Link: https://raw.githubusercontent.com/pandas-dev/pandas/master/pandas/tests/data/iris.csv

The Iris data set consists of 50 samples from each of 3 species of Iris (Iris setosa, Iris virginica and Iris versicolor). Four features were measured from each sample: the length and the width of the sepals and petals, in centimeters. Using ASCENDS, we will train a model that can predict a species of Iris, when new input data is given.

ASCENDS uses standard CSV (Comma Separated Values) file format, and the file requires to have a header in the first line. The following shows the first 5 lines of the Iris data set.

SepalLength,SepalWidth,PetalLength,PetalWidth,Name
5.1,3.5,1.4,0.2,Iris-setosa
4.9,3.0,1.4,0.2,Iris-setosa
4.7,3.2,1.3,0.2,Iris-setosa
4.6,3.1,1.5,0.2,Iris-setosa

Let's try to train a classification model by executing the following command to train a classification model using ASENDS: In this tutorial, we assume tat you already created a output directory to save output files and stored data files in data directory.

train_classifier.py data/iris.csv output/iris Name --mapping "{'Name': {'Iris-setosa':0, 'Iris-versicolor':1, 'Iris-virginica':2}}

data/iris.csv is the input file that we just downloaded in the data folder. output/iris is the path and the tag that will be used for output files. Name is the target column name. So, ASCENDS will train a model that predicts Name when four other column (SepalLength,SepalWidth,PetalLength,PetalWidth) values are given. As we can see in the first 5 lines of data file, values for the column Name is not numerical. For training, we need to map the categorical values into numerical values. This is done by using --mapping option. The example command will map Iris-setosa to 0, Iris-versicolor to 1, and Iris-virginica to 2 for all values of column Name.

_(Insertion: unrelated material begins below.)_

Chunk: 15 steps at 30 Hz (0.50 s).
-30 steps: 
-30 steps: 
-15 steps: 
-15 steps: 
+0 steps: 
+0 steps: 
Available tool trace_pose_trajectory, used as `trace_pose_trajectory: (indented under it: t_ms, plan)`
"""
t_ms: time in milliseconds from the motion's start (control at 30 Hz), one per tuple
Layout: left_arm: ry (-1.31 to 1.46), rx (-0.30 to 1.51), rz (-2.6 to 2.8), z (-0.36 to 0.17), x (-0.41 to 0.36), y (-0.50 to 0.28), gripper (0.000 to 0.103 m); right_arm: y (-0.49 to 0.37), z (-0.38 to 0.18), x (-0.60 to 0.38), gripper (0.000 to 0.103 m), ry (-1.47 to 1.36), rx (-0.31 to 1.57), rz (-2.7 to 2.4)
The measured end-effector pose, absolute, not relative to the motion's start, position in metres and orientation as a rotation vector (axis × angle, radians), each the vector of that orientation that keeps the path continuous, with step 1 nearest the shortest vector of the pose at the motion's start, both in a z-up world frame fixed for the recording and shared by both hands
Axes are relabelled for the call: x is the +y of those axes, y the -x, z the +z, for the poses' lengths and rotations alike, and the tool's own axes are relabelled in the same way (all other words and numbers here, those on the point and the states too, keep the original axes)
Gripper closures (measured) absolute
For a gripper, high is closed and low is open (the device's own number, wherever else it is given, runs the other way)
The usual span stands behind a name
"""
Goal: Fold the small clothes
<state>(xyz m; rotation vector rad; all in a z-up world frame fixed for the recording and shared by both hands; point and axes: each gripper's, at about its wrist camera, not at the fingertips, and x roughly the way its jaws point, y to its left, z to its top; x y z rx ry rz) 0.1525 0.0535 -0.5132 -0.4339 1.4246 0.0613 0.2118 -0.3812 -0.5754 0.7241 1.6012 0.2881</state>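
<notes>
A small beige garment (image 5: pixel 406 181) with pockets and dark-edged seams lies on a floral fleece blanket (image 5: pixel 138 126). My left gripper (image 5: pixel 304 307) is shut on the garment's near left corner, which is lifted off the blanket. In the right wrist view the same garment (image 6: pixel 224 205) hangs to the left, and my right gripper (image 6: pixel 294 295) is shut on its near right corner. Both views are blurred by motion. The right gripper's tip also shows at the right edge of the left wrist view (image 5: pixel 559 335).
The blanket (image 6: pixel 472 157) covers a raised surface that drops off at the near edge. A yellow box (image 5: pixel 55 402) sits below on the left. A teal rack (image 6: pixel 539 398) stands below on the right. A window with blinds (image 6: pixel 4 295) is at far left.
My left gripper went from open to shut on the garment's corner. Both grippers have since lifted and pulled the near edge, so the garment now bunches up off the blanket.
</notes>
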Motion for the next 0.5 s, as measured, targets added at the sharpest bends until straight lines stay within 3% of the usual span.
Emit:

Then you will see, the following result.

$ train_classifier.py data/iris.csv output/iris Name --mapping "{'Name': {'Iris-setosa':0, 'Iris-versicolor':1, 'Iris-virginica':2}}"
Using TensorFlow backend.

 * ASCENDS: Advanced data SCiENce toolkit for Non-Data Scientists 
 * Classifier ML model trainer 

 programmed by Matt Sangkeun Lee ([email protected]) 

 [ Data Loading ]
 Loading data from :data/iris.csv
 Columns to ignore :None
 Input columns :['SepalLength' 'SepalWidth' 'PetalLength' 'PetalWidth']
 Target column :Name
 Using default scikit-learn hyperparameters 
 Overriding parameters from command-line arguments ..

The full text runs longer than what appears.